Considered a significant emerging risk for the insurance industry, social inflation refers to the trend of rising insurance costs resulting from increased litigation, plaintiff-friendly judgements and higher jury awards, which are ultimately fueled by social trends.1 Specifically, anti-corporate sentiment and significantly increased jury awards against corporate policyholders (i.e. “nuclear verdicts”). More broadly, social inflation is the term used to describe growth in liability risks and costs related to litigation trends.2 In 2019, there were 74 class action settlements totaling $2 billion and four mega-settlements greater than $100 million, representing 45% of all settlement dollars, but only 5% of all cases.3
Who is Most Affected?
While it primarily affects commercial liability lines including commercial auto, medical malpractice, general liability, product liability, umbrella and excess liability (particularly for large corporate risks with large limits), it is also leading to higher personal auto liability claim costs.3 Consumer-facing industries including retail, healthcare, automotive, insurance, pharmaceutical and financial services are the most impacted by social inflation, but any industry is potentially susceptible.
Factors Driving Social Inflation
Social inflation is a multi-faceted issue, certain to be influenced by the coronavirus pandemic and continued societal changes.4 Key factors impacting social inflation include:
- Changes in underlying beliefs and attitudes regarding lawsuits
- Expectations of higher award verdicts by the public and juries
- Rollbacks of cost control measures, such as tort reform
- Legislative action to extend or repeal statues of limitations
- Heightened involvement by attorneys in liability claims
Losses attributable to social inflation have risen substantially over the last six years and at a higher pace than would be expected from normal inflation.
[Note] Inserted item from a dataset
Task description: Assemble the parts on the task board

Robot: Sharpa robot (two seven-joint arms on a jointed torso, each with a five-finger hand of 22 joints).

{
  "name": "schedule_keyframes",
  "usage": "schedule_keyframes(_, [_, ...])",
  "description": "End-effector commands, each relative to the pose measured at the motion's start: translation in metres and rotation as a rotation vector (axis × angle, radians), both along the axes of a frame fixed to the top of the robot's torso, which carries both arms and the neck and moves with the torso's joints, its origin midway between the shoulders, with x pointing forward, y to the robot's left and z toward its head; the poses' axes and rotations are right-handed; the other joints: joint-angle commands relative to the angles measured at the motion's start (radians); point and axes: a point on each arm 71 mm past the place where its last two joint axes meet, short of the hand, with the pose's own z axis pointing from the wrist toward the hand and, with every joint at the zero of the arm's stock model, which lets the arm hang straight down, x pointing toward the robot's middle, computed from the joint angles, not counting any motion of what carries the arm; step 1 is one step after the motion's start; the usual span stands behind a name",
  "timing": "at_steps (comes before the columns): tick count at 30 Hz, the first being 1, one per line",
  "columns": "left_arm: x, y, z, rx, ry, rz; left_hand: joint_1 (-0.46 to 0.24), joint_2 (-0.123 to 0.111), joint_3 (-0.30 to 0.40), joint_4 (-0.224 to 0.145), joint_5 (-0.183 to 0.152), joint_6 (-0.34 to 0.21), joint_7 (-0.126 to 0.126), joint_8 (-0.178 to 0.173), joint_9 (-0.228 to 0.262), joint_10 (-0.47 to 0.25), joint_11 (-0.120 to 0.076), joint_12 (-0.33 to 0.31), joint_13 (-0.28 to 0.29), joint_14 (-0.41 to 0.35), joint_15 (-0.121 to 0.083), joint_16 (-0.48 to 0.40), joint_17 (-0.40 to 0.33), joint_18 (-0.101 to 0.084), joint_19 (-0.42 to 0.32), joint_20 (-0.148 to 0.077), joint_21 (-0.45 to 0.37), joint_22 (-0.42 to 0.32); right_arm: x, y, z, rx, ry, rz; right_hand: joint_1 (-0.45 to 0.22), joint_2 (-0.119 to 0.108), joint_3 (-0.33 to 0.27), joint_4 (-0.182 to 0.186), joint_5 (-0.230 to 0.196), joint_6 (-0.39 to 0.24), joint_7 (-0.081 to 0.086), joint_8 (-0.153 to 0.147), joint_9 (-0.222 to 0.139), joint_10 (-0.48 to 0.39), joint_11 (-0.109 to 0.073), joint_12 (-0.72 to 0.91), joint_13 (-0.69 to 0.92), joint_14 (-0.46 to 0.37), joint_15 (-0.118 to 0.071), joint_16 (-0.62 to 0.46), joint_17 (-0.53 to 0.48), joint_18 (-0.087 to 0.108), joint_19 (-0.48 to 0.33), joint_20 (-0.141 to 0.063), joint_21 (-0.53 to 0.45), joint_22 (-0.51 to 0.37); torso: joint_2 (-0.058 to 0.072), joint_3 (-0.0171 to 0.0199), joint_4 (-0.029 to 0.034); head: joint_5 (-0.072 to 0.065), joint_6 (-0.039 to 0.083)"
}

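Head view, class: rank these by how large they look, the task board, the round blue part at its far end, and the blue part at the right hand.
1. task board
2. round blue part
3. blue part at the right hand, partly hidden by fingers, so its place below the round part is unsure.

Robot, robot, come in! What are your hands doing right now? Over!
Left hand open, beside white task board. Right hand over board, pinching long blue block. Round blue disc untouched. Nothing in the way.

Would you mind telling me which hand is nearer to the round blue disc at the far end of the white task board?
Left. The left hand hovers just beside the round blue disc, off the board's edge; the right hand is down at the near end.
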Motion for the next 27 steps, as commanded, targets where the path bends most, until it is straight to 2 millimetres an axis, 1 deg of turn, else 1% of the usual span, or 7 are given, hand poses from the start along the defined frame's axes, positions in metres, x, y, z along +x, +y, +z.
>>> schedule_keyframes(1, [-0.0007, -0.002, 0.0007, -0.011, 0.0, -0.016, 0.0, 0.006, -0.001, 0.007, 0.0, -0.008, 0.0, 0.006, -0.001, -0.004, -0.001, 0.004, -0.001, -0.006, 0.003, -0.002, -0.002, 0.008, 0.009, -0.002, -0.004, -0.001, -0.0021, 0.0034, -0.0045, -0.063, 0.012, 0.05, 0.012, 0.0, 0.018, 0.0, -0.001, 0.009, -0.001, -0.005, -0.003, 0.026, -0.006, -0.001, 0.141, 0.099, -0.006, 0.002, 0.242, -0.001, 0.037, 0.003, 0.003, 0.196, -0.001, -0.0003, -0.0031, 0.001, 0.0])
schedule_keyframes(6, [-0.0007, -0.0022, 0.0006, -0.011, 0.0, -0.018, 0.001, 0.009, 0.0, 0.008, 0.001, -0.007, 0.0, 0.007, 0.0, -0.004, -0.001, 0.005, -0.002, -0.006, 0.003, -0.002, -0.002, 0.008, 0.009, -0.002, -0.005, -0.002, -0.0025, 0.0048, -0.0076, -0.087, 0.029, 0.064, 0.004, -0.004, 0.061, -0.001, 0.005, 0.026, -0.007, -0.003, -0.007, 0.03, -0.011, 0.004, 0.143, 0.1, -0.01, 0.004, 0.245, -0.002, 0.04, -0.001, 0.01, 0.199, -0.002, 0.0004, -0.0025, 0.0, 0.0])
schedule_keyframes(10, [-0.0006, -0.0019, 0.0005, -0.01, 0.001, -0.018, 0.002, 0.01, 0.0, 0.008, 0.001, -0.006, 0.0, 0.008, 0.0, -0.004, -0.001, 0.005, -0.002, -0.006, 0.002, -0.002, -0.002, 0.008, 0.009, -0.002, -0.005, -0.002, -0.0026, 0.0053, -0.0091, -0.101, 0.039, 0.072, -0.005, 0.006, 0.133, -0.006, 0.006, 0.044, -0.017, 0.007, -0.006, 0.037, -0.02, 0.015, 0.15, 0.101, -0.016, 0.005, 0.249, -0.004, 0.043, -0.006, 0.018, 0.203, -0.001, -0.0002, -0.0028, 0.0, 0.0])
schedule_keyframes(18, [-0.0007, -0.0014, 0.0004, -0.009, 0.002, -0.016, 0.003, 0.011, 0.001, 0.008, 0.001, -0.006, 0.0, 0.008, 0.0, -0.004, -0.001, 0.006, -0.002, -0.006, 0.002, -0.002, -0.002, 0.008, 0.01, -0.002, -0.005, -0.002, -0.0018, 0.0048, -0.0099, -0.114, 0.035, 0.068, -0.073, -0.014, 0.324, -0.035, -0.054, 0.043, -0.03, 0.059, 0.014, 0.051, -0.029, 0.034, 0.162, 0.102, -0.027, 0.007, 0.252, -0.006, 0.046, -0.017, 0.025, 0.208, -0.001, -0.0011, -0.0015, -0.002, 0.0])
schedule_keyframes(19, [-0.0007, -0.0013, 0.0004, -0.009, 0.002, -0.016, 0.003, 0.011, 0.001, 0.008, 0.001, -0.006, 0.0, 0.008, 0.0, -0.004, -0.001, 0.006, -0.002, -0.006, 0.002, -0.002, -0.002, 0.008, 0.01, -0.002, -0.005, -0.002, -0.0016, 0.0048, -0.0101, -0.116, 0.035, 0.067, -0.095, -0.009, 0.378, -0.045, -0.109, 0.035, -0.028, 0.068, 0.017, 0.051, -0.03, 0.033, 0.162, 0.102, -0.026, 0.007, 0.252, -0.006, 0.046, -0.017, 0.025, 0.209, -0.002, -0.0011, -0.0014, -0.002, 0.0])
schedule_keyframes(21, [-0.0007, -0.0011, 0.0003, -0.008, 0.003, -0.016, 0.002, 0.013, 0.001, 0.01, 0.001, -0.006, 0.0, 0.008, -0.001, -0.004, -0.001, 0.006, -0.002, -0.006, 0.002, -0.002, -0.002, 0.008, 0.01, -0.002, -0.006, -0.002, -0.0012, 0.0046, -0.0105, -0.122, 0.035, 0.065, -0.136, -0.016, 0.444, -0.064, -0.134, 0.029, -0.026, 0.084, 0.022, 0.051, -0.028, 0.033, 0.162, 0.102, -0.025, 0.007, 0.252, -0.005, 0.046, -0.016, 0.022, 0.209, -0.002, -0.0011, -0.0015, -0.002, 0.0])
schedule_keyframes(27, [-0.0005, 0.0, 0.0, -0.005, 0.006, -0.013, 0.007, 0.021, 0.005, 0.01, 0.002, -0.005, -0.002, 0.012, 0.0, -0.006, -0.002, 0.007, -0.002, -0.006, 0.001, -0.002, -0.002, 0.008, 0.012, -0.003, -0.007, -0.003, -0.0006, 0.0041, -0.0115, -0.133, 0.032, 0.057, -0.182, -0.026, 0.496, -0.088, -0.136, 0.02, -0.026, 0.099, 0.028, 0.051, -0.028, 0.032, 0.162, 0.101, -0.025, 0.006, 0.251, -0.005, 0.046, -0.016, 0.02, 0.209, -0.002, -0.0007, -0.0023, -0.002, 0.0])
Ultimately, social inflation results in higher insurance costs for consumers. Fewer suits were brought in 2020, due to court closures and slower litigation processes caused by a remote environment and social distancing requirements. Going forward, this could result in more settlements in social inflation cases.
Ways to Mitigate This Risk
Securing appropriate insurance coverage is the first and most important step companies can take to protect themselves against social inflation risk. However, risk mitigation strategies should also be employed, including: safety programs; property maintenance; risk transfer strategies; comprehensive claims management approach.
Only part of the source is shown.